With the images removed, write out every line below exactly.

#### DATA BELOW

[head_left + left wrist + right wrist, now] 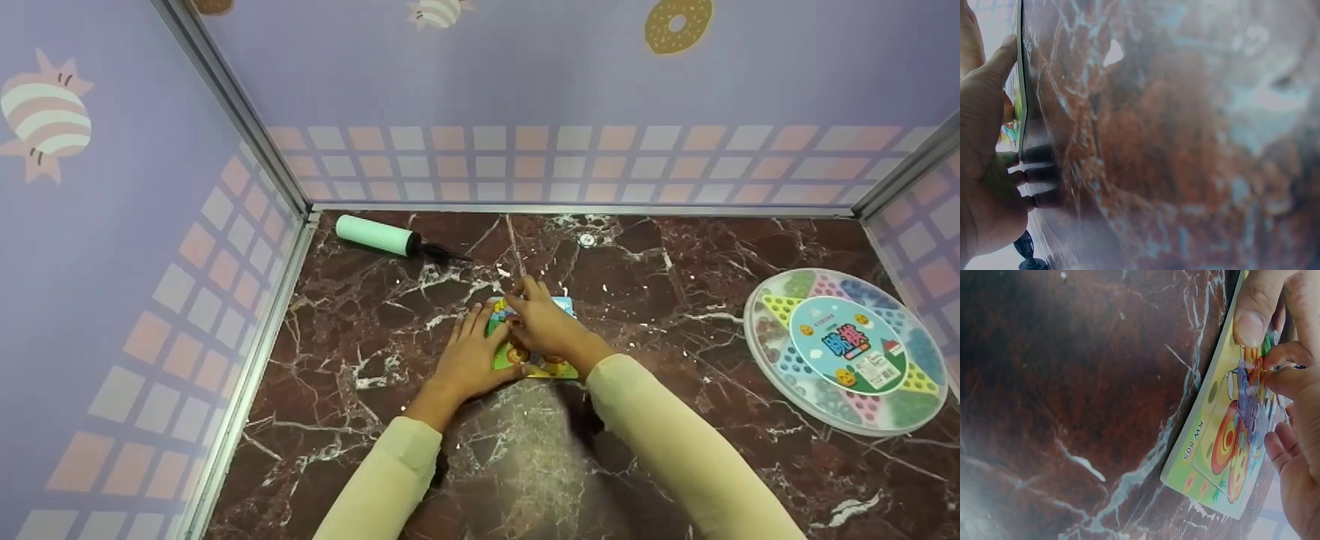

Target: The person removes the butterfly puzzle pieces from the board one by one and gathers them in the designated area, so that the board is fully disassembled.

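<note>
Beneath both sets of fingers lies a colourful picture board (1219, 450), on a dark red-brown marbled worktop (675, 300) veined in white. The left hand (469, 356) has its fingers slightly apart along the board's left edge, thumb resting on the near side; the right hand (547, 322) bends over the picture, thumb and fingertip together, though I cannot tell whether they pinch anything. Beyond the fingers rises a lilac back wall (555, 82) with doughnut and sweet motifs above rows of pink and white squares; a matching left wall (112, 262) stands off to their left.

Printed on the board, near the fingers, is "KW-805". Well to their right, a round clear box (780, 397) bears the characters 跳棋 on a blue label. Ahead of the fingers sits a small white disc (587, 240), its marking illegible; ahead and left, a mint-green cylinder (375, 235) with a black tip.
</note>
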Action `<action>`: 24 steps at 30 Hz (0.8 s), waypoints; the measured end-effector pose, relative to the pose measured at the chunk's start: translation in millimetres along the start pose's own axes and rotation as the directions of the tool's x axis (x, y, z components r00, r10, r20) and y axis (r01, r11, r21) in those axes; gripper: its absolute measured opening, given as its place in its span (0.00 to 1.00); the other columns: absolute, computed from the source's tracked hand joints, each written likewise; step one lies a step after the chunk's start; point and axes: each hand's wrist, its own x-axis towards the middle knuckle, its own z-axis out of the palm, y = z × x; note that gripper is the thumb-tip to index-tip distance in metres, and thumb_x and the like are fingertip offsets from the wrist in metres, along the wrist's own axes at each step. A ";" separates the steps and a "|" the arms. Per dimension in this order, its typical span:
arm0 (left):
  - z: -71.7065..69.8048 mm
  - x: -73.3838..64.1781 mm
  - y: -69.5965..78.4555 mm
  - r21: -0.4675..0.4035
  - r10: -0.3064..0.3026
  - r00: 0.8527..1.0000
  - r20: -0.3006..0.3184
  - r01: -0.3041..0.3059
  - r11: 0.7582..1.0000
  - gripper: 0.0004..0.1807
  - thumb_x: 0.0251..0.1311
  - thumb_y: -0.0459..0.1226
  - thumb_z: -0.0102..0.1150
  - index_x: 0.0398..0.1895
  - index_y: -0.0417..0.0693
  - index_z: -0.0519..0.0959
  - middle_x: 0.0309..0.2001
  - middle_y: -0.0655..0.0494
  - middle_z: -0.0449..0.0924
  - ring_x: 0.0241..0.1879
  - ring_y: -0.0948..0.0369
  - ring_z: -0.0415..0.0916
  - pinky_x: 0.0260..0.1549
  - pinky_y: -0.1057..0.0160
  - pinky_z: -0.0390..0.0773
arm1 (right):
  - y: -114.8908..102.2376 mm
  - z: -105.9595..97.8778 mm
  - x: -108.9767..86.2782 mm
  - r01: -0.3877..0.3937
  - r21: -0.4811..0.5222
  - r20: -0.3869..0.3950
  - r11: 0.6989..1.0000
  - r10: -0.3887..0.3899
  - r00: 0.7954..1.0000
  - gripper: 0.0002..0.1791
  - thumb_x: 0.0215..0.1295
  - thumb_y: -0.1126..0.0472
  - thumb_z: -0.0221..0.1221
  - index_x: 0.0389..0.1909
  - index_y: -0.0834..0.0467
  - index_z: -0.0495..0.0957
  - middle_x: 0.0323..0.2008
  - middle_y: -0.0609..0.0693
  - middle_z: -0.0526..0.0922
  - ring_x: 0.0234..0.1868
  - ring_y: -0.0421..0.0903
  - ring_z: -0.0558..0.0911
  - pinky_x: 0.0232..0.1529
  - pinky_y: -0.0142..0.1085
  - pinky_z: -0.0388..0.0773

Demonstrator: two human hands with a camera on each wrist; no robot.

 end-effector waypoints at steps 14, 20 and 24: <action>-0.6 0.7 -1.4 0.017 -0.001 1.000 0.000 0.001 1.000 0.51 0.68 0.74 0.59 0.84 0.55 0.70 0.91 0.41 0.46 0.91 0.40 0.42 0.88 0.32 0.47 | 13.1 -6.0 -12.1 0.006 -0.064 -0.090 0.998 -0.011 0.996 0.25 0.75 0.58 0.70 0.69 0.61 0.81 0.67 0.63 0.77 0.67 0.63 0.75 0.71 0.63 0.77; 0.3 0.7 -1.6 0.027 -0.004 1.000 0.005 0.004 1.000 0.51 0.68 0.75 0.58 0.83 0.53 0.71 0.92 0.42 0.44 0.91 0.40 0.41 0.88 0.33 0.47 | 22.8 -11.2 -22.7 0.031 -0.091 -0.129 0.995 -0.043 0.991 0.23 0.75 0.57 0.72 0.64 0.62 0.83 0.64 0.62 0.81 0.65 0.62 0.77 0.67 0.65 0.78; 2.0 0.1 -1.4 0.027 -0.006 1.000 0.009 0.006 1.000 0.51 0.68 0.75 0.57 0.82 0.52 0.72 0.92 0.43 0.43 0.91 0.41 0.41 0.88 0.34 0.45 | 30.4 -16.1 -31.9 0.033 -0.093 -0.157 0.995 -0.048 0.986 0.21 0.74 0.57 0.72 0.62 0.62 0.83 0.63 0.62 0.81 0.64 0.63 0.77 0.66 0.66 0.79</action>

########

* TASK ANSWER *
[head_left + left wrist + right wrist, now] 

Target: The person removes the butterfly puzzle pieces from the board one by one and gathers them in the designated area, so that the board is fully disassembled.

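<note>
Beneath both sets of fingers lies a colourful picture board (1219, 450), on a dark red-brown marbled worktop (675, 300) veined in white. The left hand (469, 356) has its fingers slightly apart along the board's left edge, thumb resting on the near side; the right hand (547, 322) bends over the picture, thumb and fingertip together, though I cannot tell whether they pinch anything. Beyond the fingers rises a lilac back wall (555, 82) with doughnut and sweet motifs above rows of pink and white squares; a matching left wall (112, 262) stands off to their left.

Printed on the board, near the fingers, is "KW-805". Well to their right, a round clear box (780, 397) bears the characters 跳棋 on a blue label. Ahead of the fingers sits a small white disc (587, 240), its marking illegible; ahead and left, a mint-green cylinder (375, 235) with a black tip.
</note>
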Action `<action>`: 24 steps at 30 Hz (0.8 s), waypoints; the measured end-effector pose, relative to the pose measured at the chunk's start: translation in millimetres along the start pose's own axes and rotation as the directions of the tool's x axis (x, y, z components r00, r10, r20) and y axis (r01, r11, r21) in those axes; gripper: its absolute measured opening, given as its place in its span (0.00 to 1.00); the other columns: absolute, computed from the source's tracked hand joints, each written likewise; step one lies a step after the chunk's start; point and axes: each hand's wrist, its own x-axis towards the middle knuckle, its own z-axis out of the palm, y = z × x; note that gripper is the thumb-tip to index-tip distance in metres, and thumb_x and the like are fingertip offsets from the wrist in metres, along the wrist's own axes at each step. A ";" separates the steps and a "|" the arms. Per dimension in this order, its typical span:
arm0 (left):
  - z: -71.7065..69.8048 mm
  - x: -73.3838..64.1781 mm
  - y: -69.5965..78.4555 mm
  - r21: -0.4675..0.4035
  - r10: -0.3064..0.3026
  - r00: 0.8527..1.0000
  - r20: -0.3006..0.3184
  - r01: -0.3041..0.3059
  - r11: 0.7582..1.0000
  - gripper: 0.0004..0.1807
  - thumb_x: 0.0251..0.1311
  - thumb_y: -0.0459..0.1226
  - thumb_z: -0.0102..0.1150
  - index_x: 0.0398..0.1895
  - index_y: -0.0417..0.0693
  - index_z: -0.0519..0.0959
  - middle_x: 0.0309..0.2001
  - middle_y: -0.0655..0.0494
  - middle_z: -0.0449..0.0924
  - ring_x: 0.0241..0.1879
  - ring_y: -0.0948..0.0369
  - ring_z: -0.0415..0.0916
  - pinky_x: 0.0260..0.1549
  - pinky_y: -0.1057..0.0160
  - pinky_z: -0.0390..0.0773
arm1 (right):
  - y: -114.8908..102.2376 mm
  - z: -105.9595..97.8778 mm
  - x: -108.9767..86.2782 mm
  - r01: -0.3877..0.3937
  - r21: -0.4811..0.5222
  - r20: -0.3869..0.3950
  - r11: 0.6989..1.0000
  - r10: -0.3887..0.3899
  - r00: 0.7954..1.0000
  - gripper: 0.0002..0.1791
  - thumb_x: 0.0215..0.1295
  - thumb_y: -0.1126..0.0472
  - thumb_z: -0.0221..0.1221
  - index_x: 0.0389..0.1909
  - index_y: -0.0834..0.0467
  - index_z: -0.0495..0.0957
  - middle_x: 0.0323..0.2008
  - middle_y: -0.0609..0.0693
  - middle_z: -0.0526..0.0922
  - ring_x: 0.0234..0.1868
  - ring_y: -0.0421..0.0903
  - ring_z: -0.0558..0.0911
  - pinky_x: 0.0232..0.1529
  - pinky_y: -0.0142..0.1085
  - pinky_z: -0.0388..0.0773

Demonstrator: two human hands with a camera on each wrist; no robot.

 end-effector waypoints at steps 14, 20 and 24: <action>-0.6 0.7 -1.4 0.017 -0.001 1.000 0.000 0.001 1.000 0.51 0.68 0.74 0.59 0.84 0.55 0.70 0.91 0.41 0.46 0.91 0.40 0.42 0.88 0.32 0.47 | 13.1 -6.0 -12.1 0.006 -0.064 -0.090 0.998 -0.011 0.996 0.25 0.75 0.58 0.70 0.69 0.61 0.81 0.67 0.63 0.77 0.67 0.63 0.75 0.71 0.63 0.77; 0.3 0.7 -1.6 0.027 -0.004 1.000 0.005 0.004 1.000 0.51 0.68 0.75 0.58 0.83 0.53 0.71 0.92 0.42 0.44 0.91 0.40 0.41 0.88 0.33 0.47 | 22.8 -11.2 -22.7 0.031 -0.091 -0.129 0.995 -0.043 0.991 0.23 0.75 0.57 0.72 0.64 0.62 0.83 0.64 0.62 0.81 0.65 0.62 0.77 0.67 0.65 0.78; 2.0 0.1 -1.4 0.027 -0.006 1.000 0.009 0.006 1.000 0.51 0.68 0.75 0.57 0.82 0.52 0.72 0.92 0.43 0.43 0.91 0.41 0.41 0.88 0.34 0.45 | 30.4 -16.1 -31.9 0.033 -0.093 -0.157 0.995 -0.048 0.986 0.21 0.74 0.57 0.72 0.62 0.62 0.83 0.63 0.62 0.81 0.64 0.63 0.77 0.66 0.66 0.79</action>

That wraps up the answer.